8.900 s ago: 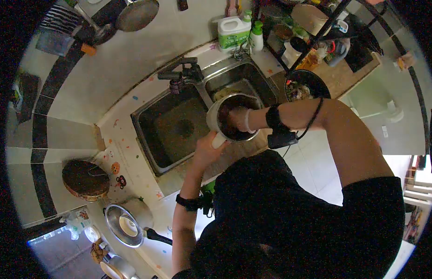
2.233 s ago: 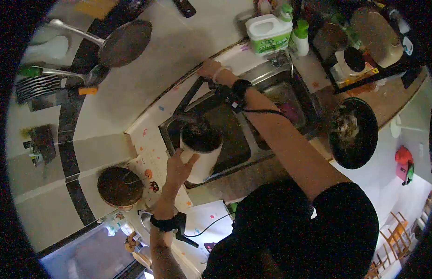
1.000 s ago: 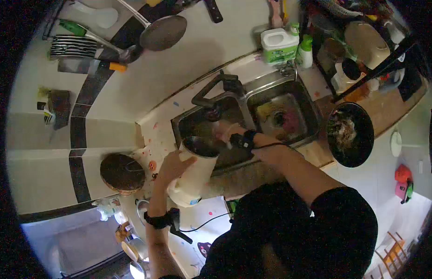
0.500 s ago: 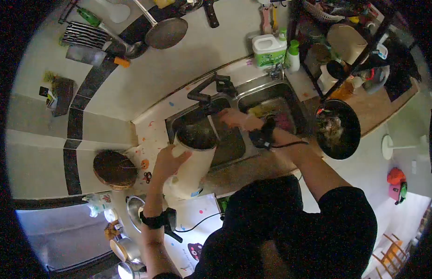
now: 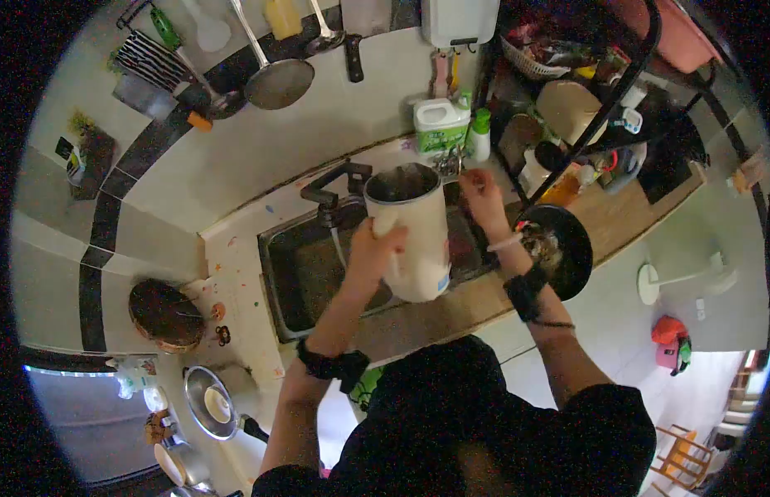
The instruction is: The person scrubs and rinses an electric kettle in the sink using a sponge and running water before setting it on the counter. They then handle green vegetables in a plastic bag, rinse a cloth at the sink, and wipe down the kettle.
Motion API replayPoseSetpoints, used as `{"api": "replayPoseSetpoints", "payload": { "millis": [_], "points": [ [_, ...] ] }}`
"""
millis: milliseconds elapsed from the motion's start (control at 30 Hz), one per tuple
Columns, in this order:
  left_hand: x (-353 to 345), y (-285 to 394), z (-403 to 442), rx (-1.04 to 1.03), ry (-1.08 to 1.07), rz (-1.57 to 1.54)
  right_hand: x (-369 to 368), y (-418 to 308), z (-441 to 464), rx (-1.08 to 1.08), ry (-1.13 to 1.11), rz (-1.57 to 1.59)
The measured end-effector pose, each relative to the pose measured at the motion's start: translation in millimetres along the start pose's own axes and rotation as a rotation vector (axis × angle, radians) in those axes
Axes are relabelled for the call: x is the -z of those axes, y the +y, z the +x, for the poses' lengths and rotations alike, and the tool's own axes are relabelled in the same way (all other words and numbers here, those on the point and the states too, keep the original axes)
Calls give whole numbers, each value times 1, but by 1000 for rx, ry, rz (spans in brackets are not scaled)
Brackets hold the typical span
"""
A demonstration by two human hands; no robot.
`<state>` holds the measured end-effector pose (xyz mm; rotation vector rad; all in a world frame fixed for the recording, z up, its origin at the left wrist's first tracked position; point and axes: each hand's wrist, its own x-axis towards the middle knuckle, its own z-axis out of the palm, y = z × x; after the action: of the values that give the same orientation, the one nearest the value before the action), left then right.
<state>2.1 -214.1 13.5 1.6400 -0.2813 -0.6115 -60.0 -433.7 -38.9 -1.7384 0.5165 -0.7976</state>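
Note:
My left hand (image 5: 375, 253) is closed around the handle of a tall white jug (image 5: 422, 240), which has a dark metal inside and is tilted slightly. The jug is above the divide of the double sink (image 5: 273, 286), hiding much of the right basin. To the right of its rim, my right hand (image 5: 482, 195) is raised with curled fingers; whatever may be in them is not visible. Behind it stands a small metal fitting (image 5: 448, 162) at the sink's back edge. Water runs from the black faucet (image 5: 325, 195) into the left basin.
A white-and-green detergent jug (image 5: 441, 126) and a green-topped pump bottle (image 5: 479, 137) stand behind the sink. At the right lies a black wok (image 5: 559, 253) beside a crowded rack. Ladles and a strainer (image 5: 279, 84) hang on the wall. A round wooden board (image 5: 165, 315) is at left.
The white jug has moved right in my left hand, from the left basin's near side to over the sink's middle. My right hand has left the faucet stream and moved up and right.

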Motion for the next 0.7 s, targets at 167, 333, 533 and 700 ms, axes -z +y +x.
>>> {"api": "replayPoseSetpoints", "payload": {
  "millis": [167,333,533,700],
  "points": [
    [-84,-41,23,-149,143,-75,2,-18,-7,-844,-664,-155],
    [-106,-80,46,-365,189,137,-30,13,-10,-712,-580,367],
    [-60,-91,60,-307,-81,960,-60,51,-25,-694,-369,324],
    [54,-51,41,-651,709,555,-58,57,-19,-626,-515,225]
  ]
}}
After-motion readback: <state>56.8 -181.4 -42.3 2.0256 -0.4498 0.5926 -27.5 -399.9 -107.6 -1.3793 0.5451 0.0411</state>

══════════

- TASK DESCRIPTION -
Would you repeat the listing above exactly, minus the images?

- OUTPUT OF THE EXERCISE -
8.900 s ago: 
2.233 s ago: 
1.000 s ago: 
0.500 s ago: 
now: 
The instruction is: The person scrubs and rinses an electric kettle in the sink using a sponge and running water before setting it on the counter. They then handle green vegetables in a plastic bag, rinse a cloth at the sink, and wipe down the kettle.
Motion API replayPoseSetpoints, used as `{"api": "replayPoseSetpoints", "payload": { "millis": [_], "points": [ [_, ...] ] }}`
"""
millis: milliseconds elapsed from the motion's start (control at 30 Hz), one per tuple
Columns, in this order:
  left_hand: x (-353 to 345), y (-285 to 394), z (-403 to 442), rx (-1.04 to 1.03), ry (-1.08 to 1.07), rz (-1.57 to 1.54)
  right_hand: x (-369 to 368), y (-418 to 308), z (-441 to 464), rx (-1.08 to 1.08), ry (-1.13 to 1.11), rz (-1.57 to 1.59)
The measured end-effector pose, each relative to the pose measured at the motion's start: translation in millimetres along the start pose's own axes and rotation as a rotation vector (axis × angle, radians) in those axes
Axes are relabelled for the call: x is the -z of those axes, y the +y, z the +x, for the poses' lengths and rotations alike, and the tool's own axes are relabelled in the same way (all other words and numbers here, those on the point and the states too, keep the original axes)
Calls give whole numbers, each value times 1, but by 1000 for rx, ry, rz (spans in brackets are not scaled)
Brackets hold the typical span
"""
A demonstration by two human hands; no robot.
`<state>` holds the measured end-effector pose (xyz mm; rotation vector rad; all in a world frame fixed for the recording, z up, its origin at the left wrist's first tracked position; point and axes: each hand's wrist, its own x-axis towards the middle knuckle, its own z-axis out of the palm, y = z × x; after the action: of the values that give the same orientation, the one nearest the value before the action), left then right.
<state>2.1 -214.1 13.5 1.6400 -0.2813 -0.6115 -60.0 -433.7 -38.9 -1.7384 0.5165 -0.7976</state>
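Note:
My left hand (image 5: 375, 253) is closed around the handle of a tall white jug (image 5: 422, 240), which has a dark metal inside and is tilted slightly. The jug is above the divide of the double sink (image 5: 273, 286), hiding much of the right basin. To the right of its rim, my right hand (image 5: 482, 195) is raised with curled fingers; whatever may be in them is not visible. Behind it stands a small metal fitting (image 5: 448, 162) at the sink's back edge. Water runs from the black faucet (image 5: 325, 195) into the left basin.
A white-and-green detergent jug (image 5: 441, 126) and a green-topped pump bottle (image 5: 479, 137) stand behind the sink. At the right lies a black wok (image 5: 559, 253) beside a crowded rack. Ladles and a strainer (image 5: 279, 84) hang on the wall. A round wooden board (image 5: 165, 315) is at left.
The white jug has moved right in my left hand, from the left basin's near side to over the sink's middle. My right hand has left the faucet stream and moved up and right.
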
Motion for the next 0.7 s, targets at 167, 333, 533 and 700 ms, axes -z +y +x.
>>> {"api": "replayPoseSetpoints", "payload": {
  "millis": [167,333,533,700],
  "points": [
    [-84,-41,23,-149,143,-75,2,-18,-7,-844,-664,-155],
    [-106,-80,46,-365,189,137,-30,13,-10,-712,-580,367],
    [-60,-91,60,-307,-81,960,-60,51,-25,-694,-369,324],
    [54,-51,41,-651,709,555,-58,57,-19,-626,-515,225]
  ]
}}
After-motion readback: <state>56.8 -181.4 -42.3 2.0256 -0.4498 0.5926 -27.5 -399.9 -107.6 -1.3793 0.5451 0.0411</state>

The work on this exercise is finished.